_What the exercise asks:_ Below is the data. Give it again, complete and exact.

_Supplied data:_
┌──
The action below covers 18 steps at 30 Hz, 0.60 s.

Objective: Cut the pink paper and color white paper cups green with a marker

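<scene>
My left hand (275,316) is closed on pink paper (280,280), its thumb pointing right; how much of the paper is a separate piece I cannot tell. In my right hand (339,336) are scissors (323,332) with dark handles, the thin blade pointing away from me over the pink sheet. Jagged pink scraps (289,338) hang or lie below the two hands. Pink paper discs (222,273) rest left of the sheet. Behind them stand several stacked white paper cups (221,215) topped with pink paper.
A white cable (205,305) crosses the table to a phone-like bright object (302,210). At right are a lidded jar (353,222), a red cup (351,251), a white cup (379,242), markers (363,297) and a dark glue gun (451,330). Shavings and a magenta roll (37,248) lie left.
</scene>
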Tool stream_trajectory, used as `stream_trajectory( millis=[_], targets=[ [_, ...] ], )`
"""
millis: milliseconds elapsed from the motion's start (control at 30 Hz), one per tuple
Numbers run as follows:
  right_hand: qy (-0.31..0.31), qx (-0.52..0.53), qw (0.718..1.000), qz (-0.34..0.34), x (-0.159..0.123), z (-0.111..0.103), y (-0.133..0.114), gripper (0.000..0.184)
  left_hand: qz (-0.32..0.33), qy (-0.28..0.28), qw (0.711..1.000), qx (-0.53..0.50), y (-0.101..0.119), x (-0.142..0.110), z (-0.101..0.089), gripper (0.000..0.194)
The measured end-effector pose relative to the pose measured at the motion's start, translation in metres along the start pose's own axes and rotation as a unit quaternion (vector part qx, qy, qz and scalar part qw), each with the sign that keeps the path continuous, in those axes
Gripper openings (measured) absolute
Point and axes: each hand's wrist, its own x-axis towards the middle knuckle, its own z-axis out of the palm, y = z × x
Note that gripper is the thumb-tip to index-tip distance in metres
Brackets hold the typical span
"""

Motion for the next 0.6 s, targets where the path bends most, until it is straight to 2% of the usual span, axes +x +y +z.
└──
_Written solution:_
The action below covers 18 steps at 30 Hz, 0.60 s.

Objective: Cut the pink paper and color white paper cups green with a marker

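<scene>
My left hand (275,316) is closed on pink paper (280,280), its thumb pointing right; how much of the paper is a separate piece I cannot tell. In my right hand (339,336) are scissors (323,332) with dark handles, the thin blade pointing away from me over the pink sheet. Jagged pink scraps (289,338) hang or lie below the two hands. Pink paper discs (222,273) rest left of the sheet. Behind them stand several stacked white paper cups (221,215) topped with pink paper.
A white cable (205,305) crosses the table to a phone-like bright object (302,210). At right are a lidded jar (353,222), a red cup (351,251), a white cup (379,242), markers (363,297) and a dark glue gun (451,330). Shavings and a magenta roll (37,248) lie left.
</scene>
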Tool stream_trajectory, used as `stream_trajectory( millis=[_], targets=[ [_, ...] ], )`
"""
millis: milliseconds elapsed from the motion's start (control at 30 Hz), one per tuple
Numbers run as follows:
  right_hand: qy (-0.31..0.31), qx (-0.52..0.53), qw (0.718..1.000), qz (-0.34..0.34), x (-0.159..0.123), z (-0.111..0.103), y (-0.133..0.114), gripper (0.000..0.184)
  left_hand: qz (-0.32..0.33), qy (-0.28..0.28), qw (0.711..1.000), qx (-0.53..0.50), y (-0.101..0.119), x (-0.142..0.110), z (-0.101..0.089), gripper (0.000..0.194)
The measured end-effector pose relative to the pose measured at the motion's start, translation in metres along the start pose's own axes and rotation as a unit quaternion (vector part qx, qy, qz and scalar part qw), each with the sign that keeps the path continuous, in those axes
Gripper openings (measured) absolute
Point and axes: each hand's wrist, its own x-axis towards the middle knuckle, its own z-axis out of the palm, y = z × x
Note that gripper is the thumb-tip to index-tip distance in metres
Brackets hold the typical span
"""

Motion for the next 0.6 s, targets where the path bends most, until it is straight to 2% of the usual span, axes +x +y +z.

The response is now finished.